• [Problem requirements]:
Pictures are to be left out. Return exactly the lines below from the one with "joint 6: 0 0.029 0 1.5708" up to and including the one with "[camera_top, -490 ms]".

*** Opening of Material provided ***

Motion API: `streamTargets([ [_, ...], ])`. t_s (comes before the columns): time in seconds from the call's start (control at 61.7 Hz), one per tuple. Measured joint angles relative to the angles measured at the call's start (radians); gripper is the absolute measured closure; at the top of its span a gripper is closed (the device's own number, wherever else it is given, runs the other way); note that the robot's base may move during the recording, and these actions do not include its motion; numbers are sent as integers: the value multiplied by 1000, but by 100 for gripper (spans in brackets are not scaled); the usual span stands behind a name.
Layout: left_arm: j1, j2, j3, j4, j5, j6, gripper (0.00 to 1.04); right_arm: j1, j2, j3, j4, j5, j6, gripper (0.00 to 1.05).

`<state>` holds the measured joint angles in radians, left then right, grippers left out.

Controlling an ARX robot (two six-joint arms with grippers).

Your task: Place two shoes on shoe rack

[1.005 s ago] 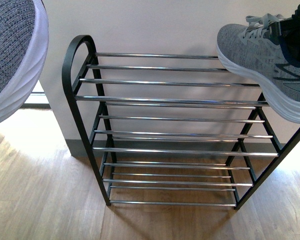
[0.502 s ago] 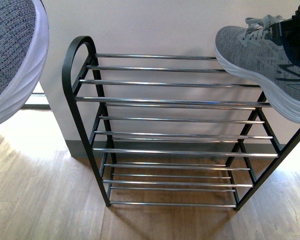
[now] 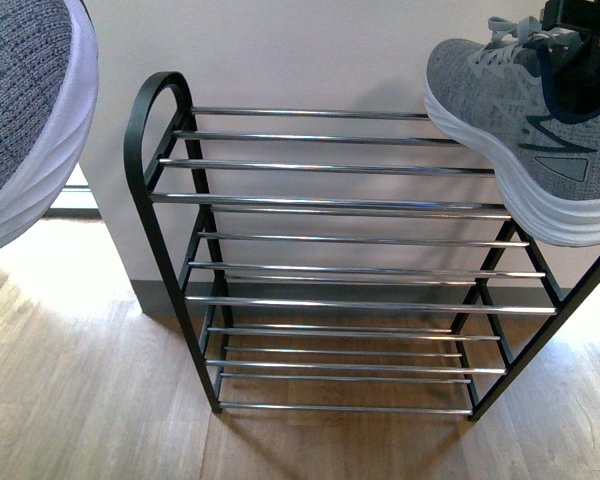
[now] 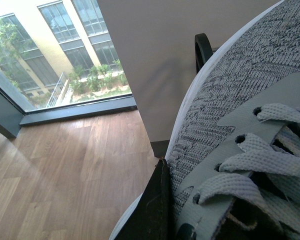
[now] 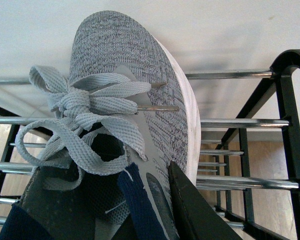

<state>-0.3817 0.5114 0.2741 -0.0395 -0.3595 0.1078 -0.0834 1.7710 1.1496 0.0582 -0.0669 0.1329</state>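
– Right claw (image 5: 160, 202)?
– Mine's clamped on right shoe (image 3: 490, 110), held beneath it; toe over shoe rack's (image 3: 310, 200) top bars, contact unclear.
– Left claw (image 4: 165, 215)?
– Grips left shoe (image 3: 20, 100), airborne; rack sits off to its right.

Setting: indoor room, domestic or apartment-like, seemingly an entry area. Evidence:
- floor (image 3: 80, 400) of light wood planks, sunlit patches near the wall
- plain white wall (image 3: 310, 50) with a dark grey skirting board (image 3: 152, 297) along its foot
- multi-tier shoe rack (image 3: 330, 199), black frame with chrome bars, standing on the floor against that wall
- floor-level window (image 4: 55, 55) with a dark frame, seen in the left wrist view
- outside it: a pale multi-storey building (image 4: 20, 25) with gridded windows, shrubs (image 4: 97, 82) and a tree; daylight

No lab benches or shop fittings are relied on here; the furniture is household only
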Motion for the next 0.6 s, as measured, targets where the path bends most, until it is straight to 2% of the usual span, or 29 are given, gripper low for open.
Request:
streamTargets([
  [0.599,0,0,0,0,0,0,103,-2,1,0,0,0,6,103],
])
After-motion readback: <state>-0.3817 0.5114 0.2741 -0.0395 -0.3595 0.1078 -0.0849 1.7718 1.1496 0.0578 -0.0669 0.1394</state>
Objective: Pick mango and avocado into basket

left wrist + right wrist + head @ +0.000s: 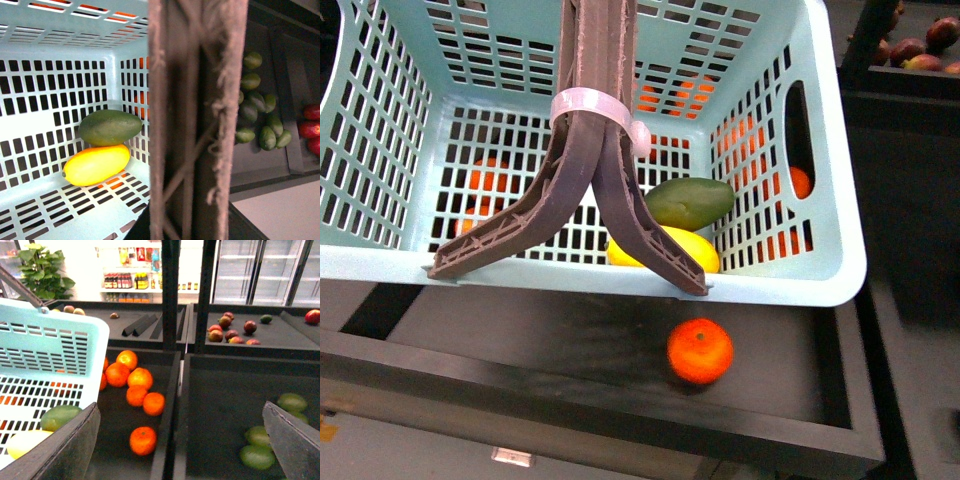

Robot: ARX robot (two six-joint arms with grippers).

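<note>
Two fruits lie side by side on the floor of the basket (790, 275): the mango (695, 247), a smooth, plump, bright yellow oval, and the avocado (690, 202), a smooth dark green oval with one tapered end. They touch along their long sides, tucked into a corner where two walls meet. The left wrist view shows the same pair, the avocado (110, 127) against the slotted wall and the mango (97, 164) just in front of it.

The basket is pale teal plastic, rectangular, with lattice walls of small slots and an oval cut-out in one side. Its brown-grey handles (605, 130) are ribbed and rough-edged, bound together by a pale plastic tie (588, 108), and they fork apart down to the near rim.

One round orange (700, 350) with a dimpled skin sits in the dark bin (570, 350) just outside the basket's near wall. More oranges (132, 382) lie heaped in that bin beside the basket, and a neighbouring dark bin holds small green fruits (257, 456).

The right gripper (182, 440) stands spread wide, its two dark, flat fingers (65, 447) far apart and holding nothing, beside the basket above the bins. The left gripper is not visible, so I cannot tell its state.
</note>
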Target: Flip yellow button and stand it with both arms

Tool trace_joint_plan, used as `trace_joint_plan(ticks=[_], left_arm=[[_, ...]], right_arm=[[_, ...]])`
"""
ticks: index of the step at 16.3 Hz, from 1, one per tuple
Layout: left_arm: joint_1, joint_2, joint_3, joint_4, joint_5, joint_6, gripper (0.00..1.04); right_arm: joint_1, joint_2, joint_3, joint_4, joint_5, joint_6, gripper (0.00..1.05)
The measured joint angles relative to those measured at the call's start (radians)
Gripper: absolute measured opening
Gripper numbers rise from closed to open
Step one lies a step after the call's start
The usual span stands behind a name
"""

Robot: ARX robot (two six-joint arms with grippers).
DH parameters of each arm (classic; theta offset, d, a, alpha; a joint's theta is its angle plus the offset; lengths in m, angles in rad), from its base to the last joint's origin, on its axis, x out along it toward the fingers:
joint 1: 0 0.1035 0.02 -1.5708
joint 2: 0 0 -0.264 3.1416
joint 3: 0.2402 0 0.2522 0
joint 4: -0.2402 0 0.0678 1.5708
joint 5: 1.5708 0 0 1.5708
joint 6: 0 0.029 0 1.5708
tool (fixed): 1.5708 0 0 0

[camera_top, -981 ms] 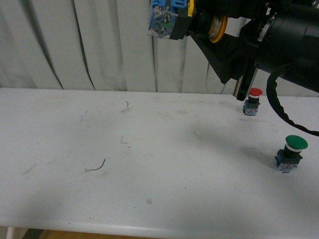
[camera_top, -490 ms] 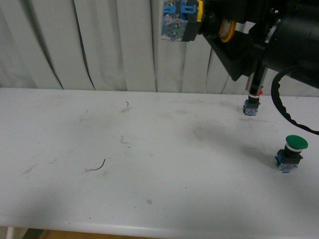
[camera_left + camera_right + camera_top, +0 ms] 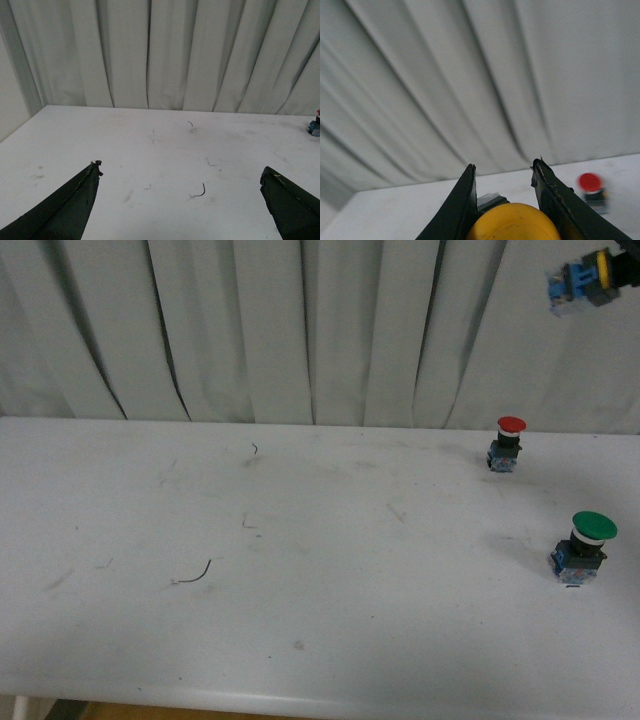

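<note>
**Yellow button held aloft in the right tool, left tool spread wide**

In the front view the yellow button [image 3: 583, 282] hangs in the top right corner, well above the desk [image 3: 320, 620] and in front of the pale curtain [image 3: 300, 330]. It lies on its side, with the blue contact block pointing left and the yellow cap cut off by the frame edge.

The right wrist view shows the right tool [image 3: 504, 166] clenched on the button. The rounded yellow cap sits between the tool's 2 black fingers [image 3: 462, 200], and a little of the body shows just past the cap.

The left tool [image 3: 180, 169] is released. Its 2 black fingers [image 3: 65, 210] stand far apart, with only bare desk seen between them, and it faces the curtain across the desk.

2 other buttons stand upright on the desk, caps up. The red button [image 3: 508, 443] is near the far edge on the right. The green button [image 3: 585, 545] is closer to the camera by the right edge, well apart from the red one. The red button also shows, blurred, in the right wrist view beyond the fingers.

A thin curled wire scrap [image 3: 193, 575] lies on the desk left of centre
</note>
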Motion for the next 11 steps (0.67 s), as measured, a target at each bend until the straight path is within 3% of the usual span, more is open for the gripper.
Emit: trace_joint_plan(ticks=[7, 11], left_arm=[[0.000, 0.000, 0.000, 0.000, 0.000, 0.000, 0.98], [0.000, 0.000, 0.000, 0.000, 0.000, 0.000, 0.98]], right_arm=[[-0.052, 0.010, 0.069, -0.113, 0.114, -0.195, 0.33], [-0.101, 0.092, 0.158, -0.293, 0.216, -0.427, 0.33]])
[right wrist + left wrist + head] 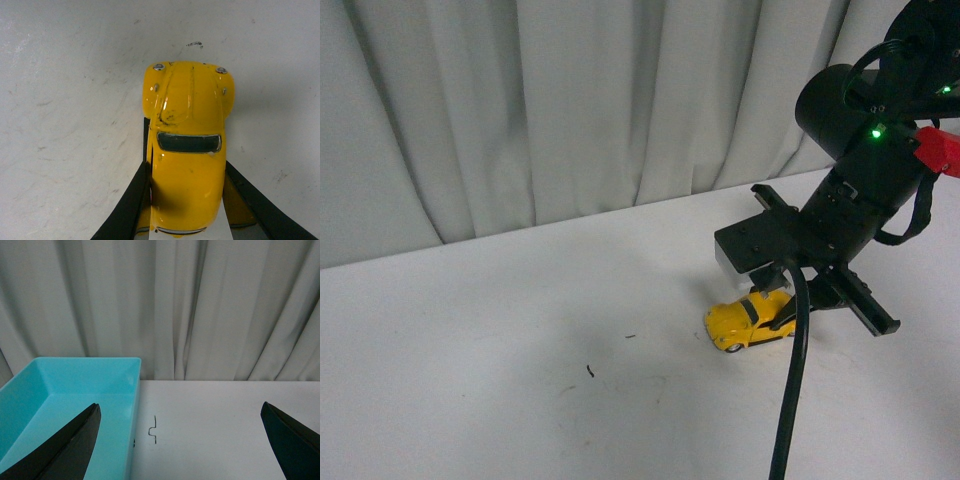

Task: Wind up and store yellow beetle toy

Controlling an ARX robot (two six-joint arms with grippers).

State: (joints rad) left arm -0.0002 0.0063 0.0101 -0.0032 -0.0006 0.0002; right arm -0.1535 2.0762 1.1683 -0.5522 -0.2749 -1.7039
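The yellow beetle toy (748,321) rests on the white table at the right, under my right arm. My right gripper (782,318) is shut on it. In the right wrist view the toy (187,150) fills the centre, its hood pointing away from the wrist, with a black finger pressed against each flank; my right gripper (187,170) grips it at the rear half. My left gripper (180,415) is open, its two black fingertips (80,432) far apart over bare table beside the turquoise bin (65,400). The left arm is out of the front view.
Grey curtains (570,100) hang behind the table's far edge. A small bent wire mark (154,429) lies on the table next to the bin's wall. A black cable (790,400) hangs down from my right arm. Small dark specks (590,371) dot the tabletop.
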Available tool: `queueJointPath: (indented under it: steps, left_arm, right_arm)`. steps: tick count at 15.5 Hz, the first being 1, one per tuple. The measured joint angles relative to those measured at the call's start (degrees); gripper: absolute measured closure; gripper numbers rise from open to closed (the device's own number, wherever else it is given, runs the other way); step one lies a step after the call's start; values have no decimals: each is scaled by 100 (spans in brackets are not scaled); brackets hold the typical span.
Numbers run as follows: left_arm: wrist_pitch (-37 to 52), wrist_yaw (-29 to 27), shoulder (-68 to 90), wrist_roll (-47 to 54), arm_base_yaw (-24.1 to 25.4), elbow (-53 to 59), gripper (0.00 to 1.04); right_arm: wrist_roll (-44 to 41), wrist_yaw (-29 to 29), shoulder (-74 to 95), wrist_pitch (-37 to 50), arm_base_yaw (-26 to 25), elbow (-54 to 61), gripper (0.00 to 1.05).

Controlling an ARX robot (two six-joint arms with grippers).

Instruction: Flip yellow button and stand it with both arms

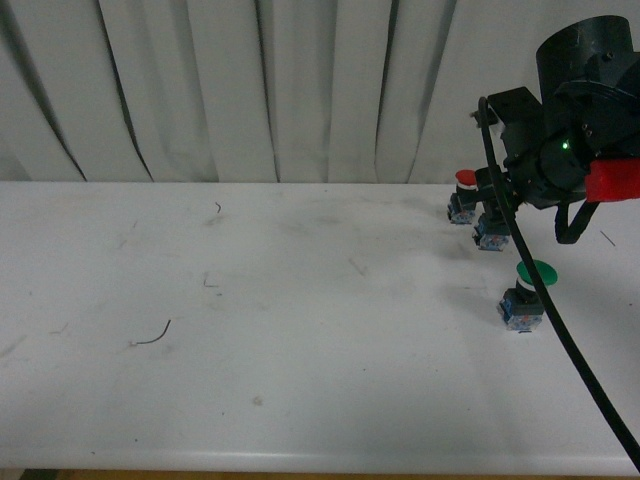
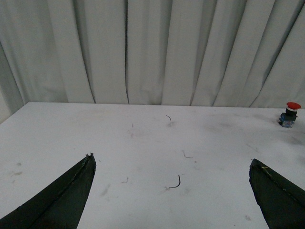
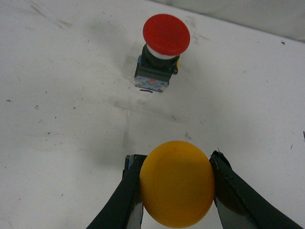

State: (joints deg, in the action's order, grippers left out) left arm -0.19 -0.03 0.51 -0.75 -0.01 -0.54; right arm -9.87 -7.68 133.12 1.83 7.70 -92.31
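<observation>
The yellow button point(image 3: 176, 183) shows its round yellow-orange cap between the two black fingers of my right gripper point(image 3: 176, 157), which is shut on the cap's sides. In the front view the right arm point(image 1: 570, 130) hangs over the table's far right. A blue-grey base point(image 1: 492, 233) just below it looks like the yellow button's, close to the tabletop; the cap is hidden there. My left gripper point(image 2: 171, 162) is open above bare table, its fingertips point(image 2: 88, 162) wide apart with nothing between them. It does not show in the front view.
A red-capped button point(image 3: 164, 38) point(image 1: 463, 198) point(image 2: 289, 113) stands upright just beyond the yellow one. A green-capped button point(image 1: 527, 294) stands nearer the front on the right. A short curl of wire point(image 1: 152, 335) lies left of the middle on the white table point(image 1: 300, 330). Curtains hang behind.
</observation>
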Motion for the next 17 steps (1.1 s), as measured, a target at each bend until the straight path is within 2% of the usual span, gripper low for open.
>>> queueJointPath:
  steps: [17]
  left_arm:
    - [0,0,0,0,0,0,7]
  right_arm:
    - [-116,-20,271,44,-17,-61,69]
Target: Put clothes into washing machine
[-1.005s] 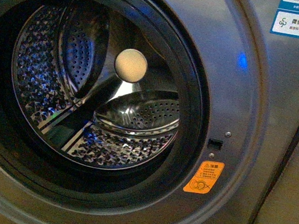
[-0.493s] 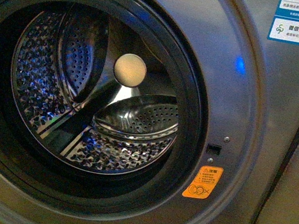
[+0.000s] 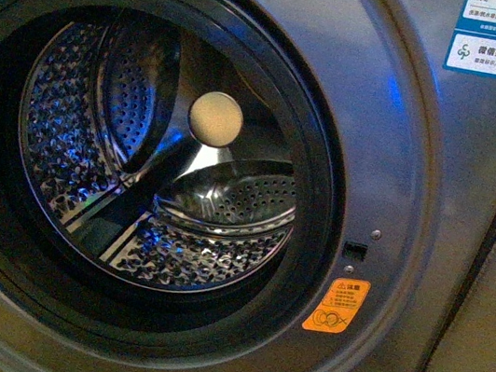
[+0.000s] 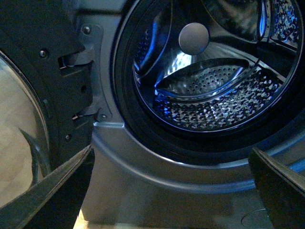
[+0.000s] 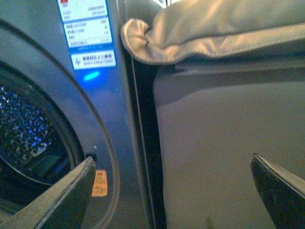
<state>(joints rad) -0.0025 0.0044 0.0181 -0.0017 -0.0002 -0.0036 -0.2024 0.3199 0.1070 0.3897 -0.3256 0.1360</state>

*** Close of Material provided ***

• [Exercise response]:
joint 6: 0 0.029 0 1.5708
tool (fixed): 1.5708 0 0 0

[camera_top, -981 ms] 
[camera_top, -490 ms] 

Work on this exercise is finished.